** Opening Data below block **

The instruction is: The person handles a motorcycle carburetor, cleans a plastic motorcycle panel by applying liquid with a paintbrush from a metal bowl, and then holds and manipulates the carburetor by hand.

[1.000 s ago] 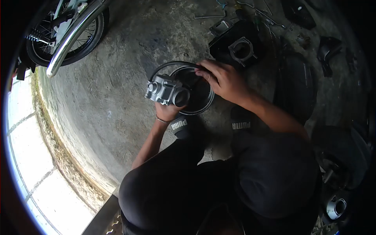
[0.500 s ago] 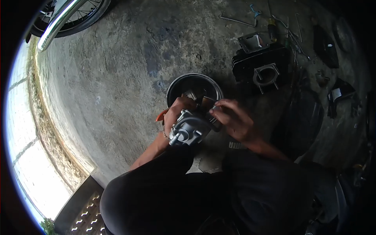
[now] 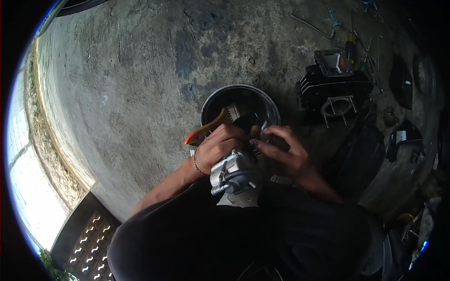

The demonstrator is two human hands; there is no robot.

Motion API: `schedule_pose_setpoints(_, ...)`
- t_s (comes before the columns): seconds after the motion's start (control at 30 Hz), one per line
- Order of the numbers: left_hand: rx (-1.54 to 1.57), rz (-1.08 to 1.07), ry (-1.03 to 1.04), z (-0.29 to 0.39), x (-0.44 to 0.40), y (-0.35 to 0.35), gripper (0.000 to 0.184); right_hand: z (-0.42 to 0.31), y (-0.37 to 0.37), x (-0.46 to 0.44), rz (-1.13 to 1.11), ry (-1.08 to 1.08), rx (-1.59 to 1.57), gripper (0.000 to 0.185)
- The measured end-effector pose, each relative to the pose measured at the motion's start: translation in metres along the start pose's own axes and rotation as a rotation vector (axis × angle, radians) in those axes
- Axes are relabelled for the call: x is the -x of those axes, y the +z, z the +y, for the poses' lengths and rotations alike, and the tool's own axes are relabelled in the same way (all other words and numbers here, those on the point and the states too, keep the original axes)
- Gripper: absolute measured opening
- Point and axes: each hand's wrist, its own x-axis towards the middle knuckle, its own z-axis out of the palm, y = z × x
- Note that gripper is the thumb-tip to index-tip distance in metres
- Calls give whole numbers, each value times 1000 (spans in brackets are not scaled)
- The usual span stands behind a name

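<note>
A silver carburetor (image 3: 232,171) with a dark cover hangs tilted below my left hand (image 3: 220,145), whose fingers are wrapped round its upper end. My right hand (image 3: 287,150) is beside it, thumb and fingers curled together at the carburetor's far end; whatever lies between the fingertips is too small and dark to make out. Both hands are over the near rim of a round dark basin (image 3: 206,105). A brush with an orange-tipped wooden handle (image 3: 213,124) leans across the basin's left rim, its bristle end inside.
A black finned engine cylinder (image 3: 335,89) stands on the concrete floor at the right. Beyond it lie an L-shaped wrench (image 3: 311,25), a yellow-handled screwdriver (image 3: 350,48) and other tools. Black plastic parts (image 3: 405,138) lie farther right. A perforated dark chair (image 3: 89,239) is at lower left.
My view has shifted, so the floor items sit farther right. The carburetor has turned in my left hand. More of the brush handle shows, and my right hand's fingers have shifted at the carburetor's end.
</note>
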Motion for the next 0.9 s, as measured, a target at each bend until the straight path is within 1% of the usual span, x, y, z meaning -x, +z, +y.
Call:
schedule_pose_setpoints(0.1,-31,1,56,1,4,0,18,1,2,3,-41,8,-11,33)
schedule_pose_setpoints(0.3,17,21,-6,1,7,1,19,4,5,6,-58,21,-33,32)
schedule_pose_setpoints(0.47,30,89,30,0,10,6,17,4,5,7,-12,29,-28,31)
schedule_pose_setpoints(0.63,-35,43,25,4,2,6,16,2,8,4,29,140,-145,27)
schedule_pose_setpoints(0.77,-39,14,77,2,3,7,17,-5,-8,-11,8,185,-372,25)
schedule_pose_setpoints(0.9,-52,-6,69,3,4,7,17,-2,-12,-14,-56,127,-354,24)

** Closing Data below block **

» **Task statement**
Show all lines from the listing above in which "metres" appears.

» **Task result**
- The measured end-effector pose, each relative to the pose measured at the motion's start: translation in metres along the start pose's own axes and rotation as a rotation vector (axis × angle, radians) in those axes
- Note that gripper is the thumb-tip to index-tip distance in metres

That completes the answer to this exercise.